Retour en arrière. Il y a plus de vingt ans, en 1982, Gilbert Bonnemaison (PS), le député-maire d'Epinay-sur-Seine, réunissait à la demande du Premier ministre, Pierre Mauroy, une commission des maires sur la sécurité. Au terme de six mois de travaux, cette commission, qui rassemblait des bourgmestres de toutes tendances politiques, avait enfanté d'un rapport qui fait toujours date intitulé: «Prévention, Répression, Solidarité» et qui contenait 64 propositions qui restent d'une étonnante fraîcheur. S'en suivirent la mise en place d'un Conseil national de prévention de la délinquance; de Contrats d'action et Programmes sociaux, qui préfiguraient nos contrats de sécurité et de société, qui seront lancés 10 ans plus tard; le lancement de peines alternatives comme le travail d'intérêt général et tant d'autres initiatives qui étaient complétées par des réformes de l'administration pénitentiaire, mais aussi de la police.L'histoire est cruelle: à cette époque, Epinay-sur-Seine, où se sont déroulés ces jours-ci des faits dramatiques, faisait largement figure de laboratoire en la matière. Gilbert Bonnemaison y a emmené le monde au point que certains en Australie avaient intitulé leurs projets de prévention «Good House» ! Les idées que la France défendait étaient simples, mais révolutionnaires à l'époque. Il s'agissait de développer une politique nationale avec les bourgmestres (une politique «bottom up» et non «top down» pour les spécialistes), de favoriser le partenariat local et de faire de la sécurité une politique qui dépasse les clivages politiques.A celui qui demandait si le Parti socialiste défendait une meilleure politique que la droite de l'époque, Gilbert Bonnemaison rétorquait invariablement que le délinquant lui se fichait de la couleur politique de son bourgmestre et que la question n'était pas recevable! Bref, une prévention faite avant tout de bon sens et assortie de budgets.

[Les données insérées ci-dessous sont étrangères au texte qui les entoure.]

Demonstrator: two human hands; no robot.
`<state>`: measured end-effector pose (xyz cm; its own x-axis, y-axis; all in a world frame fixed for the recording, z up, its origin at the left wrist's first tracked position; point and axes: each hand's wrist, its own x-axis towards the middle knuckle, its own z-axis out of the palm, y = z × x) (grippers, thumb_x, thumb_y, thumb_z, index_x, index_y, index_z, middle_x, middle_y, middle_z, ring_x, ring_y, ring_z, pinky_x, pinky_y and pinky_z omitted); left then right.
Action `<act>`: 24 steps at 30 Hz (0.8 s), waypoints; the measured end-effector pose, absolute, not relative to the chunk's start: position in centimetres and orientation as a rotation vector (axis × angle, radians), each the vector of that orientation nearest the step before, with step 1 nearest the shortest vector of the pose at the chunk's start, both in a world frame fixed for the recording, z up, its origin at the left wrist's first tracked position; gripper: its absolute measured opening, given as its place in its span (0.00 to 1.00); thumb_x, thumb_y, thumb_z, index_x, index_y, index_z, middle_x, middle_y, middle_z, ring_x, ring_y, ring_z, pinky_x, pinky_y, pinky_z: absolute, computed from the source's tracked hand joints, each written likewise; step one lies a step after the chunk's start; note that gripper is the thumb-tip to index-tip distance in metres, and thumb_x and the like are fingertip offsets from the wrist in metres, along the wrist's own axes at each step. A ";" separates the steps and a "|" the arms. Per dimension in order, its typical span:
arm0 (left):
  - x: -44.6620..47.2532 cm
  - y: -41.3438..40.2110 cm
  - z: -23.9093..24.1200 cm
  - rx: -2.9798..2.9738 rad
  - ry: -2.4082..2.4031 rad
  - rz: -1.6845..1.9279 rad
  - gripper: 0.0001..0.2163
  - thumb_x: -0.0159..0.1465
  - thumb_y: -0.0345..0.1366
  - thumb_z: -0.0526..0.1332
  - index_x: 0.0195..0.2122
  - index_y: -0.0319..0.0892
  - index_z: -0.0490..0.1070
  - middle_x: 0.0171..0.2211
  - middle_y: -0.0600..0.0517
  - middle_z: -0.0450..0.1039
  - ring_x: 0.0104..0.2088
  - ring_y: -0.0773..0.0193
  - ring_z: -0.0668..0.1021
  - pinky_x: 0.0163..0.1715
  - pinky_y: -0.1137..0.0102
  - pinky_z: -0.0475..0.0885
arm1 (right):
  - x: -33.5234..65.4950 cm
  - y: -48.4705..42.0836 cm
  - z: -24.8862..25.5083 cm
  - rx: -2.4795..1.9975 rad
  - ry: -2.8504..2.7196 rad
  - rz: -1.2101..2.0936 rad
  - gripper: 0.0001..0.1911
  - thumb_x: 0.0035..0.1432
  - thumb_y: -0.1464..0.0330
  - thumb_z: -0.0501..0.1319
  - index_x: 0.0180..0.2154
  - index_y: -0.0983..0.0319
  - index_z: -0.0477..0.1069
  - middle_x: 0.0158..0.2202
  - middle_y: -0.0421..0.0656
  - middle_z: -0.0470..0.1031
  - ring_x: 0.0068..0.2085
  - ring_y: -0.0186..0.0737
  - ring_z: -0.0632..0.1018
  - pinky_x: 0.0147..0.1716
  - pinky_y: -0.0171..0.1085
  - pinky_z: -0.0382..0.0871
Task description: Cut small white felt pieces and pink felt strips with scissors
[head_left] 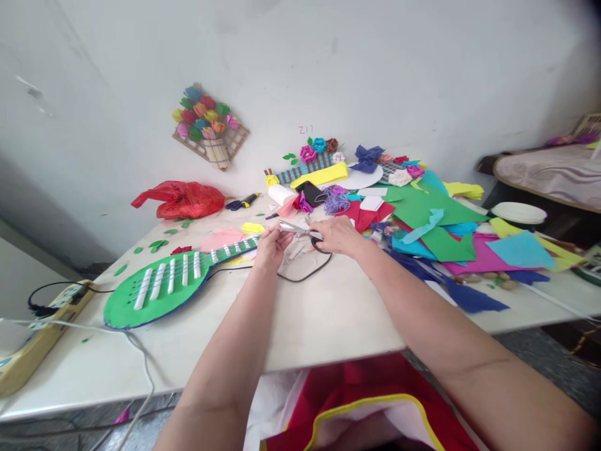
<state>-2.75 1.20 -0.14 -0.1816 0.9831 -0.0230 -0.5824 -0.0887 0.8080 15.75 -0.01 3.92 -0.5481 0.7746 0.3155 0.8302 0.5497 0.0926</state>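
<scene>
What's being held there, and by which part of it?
Scissors, held by their black handles in the right grip. The left grip is by the blade tips; whether it holds anything can't be told.

Bright, smooth metal on the blades of the scissors (297, 228), dark plastic-looking handles behind; over to the bag (188, 202), thin, crinkled, glossy red plastic! The tabletop (323, 313) looks smooth, the green sheet (436, 207) matt and papery, the lattice (241, 136) wooden, the red garment (361, 377) soft cloth, the wall (399, 75) flat matt.
</scene>
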 end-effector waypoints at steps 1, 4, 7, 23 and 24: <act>-2.7 1.2 -0.1 0.649 0.830 1.592 0.04 0.58 0.26 0.56 0.32 0.36 0.69 0.22 0.49 0.74 0.24 0.66 0.78 0.29 0.74 0.74 | 15.8 0.0 3.9 -1.345 -2.552 -0.348 0.22 0.52 0.57 0.56 0.47 0.60 0.68 0.40 0.48 0.76 0.40 0.47 0.76 0.32 0.37 0.58; -2.8 1.1 -0.1 0.616 0.826 1.574 0.03 0.58 0.26 0.56 0.31 0.37 0.69 0.22 0.50 0.74 0.25 0.66 0.78 0.28 0.74 0.74 | 15.8 -0.2 4.1 -1.352 -2.561 -0.365 0.21 0.52 0.60 0.56 0.48 0.60 0.67 0.41 0.48 0.76 0.40 0.47 0.75 0.32 0.37 0.58; -2.9 1.2 -0.1 0.601 0.826 1.558 0.03 0.58 0.27 0.56 0.31 0.38 0.69 0.23 0.49 0.74 0.25 0.66 0.78 0.29 0.74 0.74 | 15.7 -0.3 4.2 -1.368 -2.568 -0.353 0.20 0.53 0.61 0.56 0.48 0.61 0.67 0.41 0.48 0.76 0.41 0.46 0.75 0.32 0.36 0.58; -2.9 0.9 0.2 0.510 0.804 1.513 0.05 0.59 0.27 0.54 0.30 0.37 0.69 0.25 0.47 0.75 0.28 0.64 0.79 0.31 0.73 0.74 | 15.9 0.0 4.1 -1.344 -2.558 -0.393 0.21 0.53 0.62 0.56 0.49 0.59 0.68 0.41 0.47 0.76 0.41 0.45 0.75 0.31 0.35 0.57; -2.9 0.9 0.2 0.501 0.811 1.502 0.05 0.59 0.27 0.54 0.30 0.38 0.68 0.25 0.47 0.75 0.29 0.64 0.79 0.31 0.74 0.74 | 16.0 0.0 4.1 -1.344 -2.563 -0.389 0.21 0.53 0.62 0.56 0.49 0.58 0.68 0.41 0.47 0.76 0.41 0.45 0.75 0.30 0.35 0.57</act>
<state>-2.90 0.87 0.20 -0.1112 0.9810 -0.1591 -0.6713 0.0439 0.7399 15.98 0.04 4.09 -0.5568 0.7689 0.3142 0.8275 0.5461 0.1301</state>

Nul n'est prophète dans son pays, et il semble que la prévention qui a été intégrée dans la vaste politique de la ville - que les fonctionnaires français qualifient parfois de «mille-feuilles» -, a progressivement quitté le terrain ou tout du moins qu'elle soit plus facilement mise en doute. Fini les conférences de presse avec Coluche ou les spots télévisuels avec Bernard Lavilliers. La prévention n'a plus la même cote. Enfin, tout du moins en matière de criminalité, parce qu'en matière de santé par exemple ou encore d'insécurité routière, plus personne ne tergiverse.

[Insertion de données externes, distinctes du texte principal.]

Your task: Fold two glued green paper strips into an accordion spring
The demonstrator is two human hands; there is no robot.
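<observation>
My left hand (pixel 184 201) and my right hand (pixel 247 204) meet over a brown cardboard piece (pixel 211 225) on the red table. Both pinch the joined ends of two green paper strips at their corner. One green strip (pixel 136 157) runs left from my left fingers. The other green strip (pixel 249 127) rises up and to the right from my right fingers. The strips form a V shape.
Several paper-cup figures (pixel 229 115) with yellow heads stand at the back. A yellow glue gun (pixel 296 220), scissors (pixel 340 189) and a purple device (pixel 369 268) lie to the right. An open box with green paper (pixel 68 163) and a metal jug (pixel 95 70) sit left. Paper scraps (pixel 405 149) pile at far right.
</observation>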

La France n'a de leçon à recevoir de personne, mais nous devons lui rappeler ses succès d'antan qui ont inspiré nos politiques. Que l'on songe que certains budgets communaux de prévention en Belgique dépassent le budget dont disposait Bonnemaison pour mettre en place sa politique il y a vingt ans!

La quête du remède miracle aux violences, que l'on constate un peu partout, devrait faire place à une analyse des erreurs, mais aussi des succès passés. A nous Belges, ces faits doivent aussi nous rappeler les dangers à fragiliser une politique de prévention qui, aux côtés des politiques de répression, mais avec des moyens infiniment plus modestes, participe à la paix de nos villes.

Il nous faudra un jour trouver une statistique de la prévention, c'est-à-dire qui mesure les faits qui ne se produisent pas, pour que chacun se rende compte de l'importance de la prévention autrement que par réaction à la rubrique des faits divers.

NdlR: paradoxe, la ville de Bruxelles diminue le nombre de policiers et de commissariats de quartier, pourtant piliers en politique de prévention.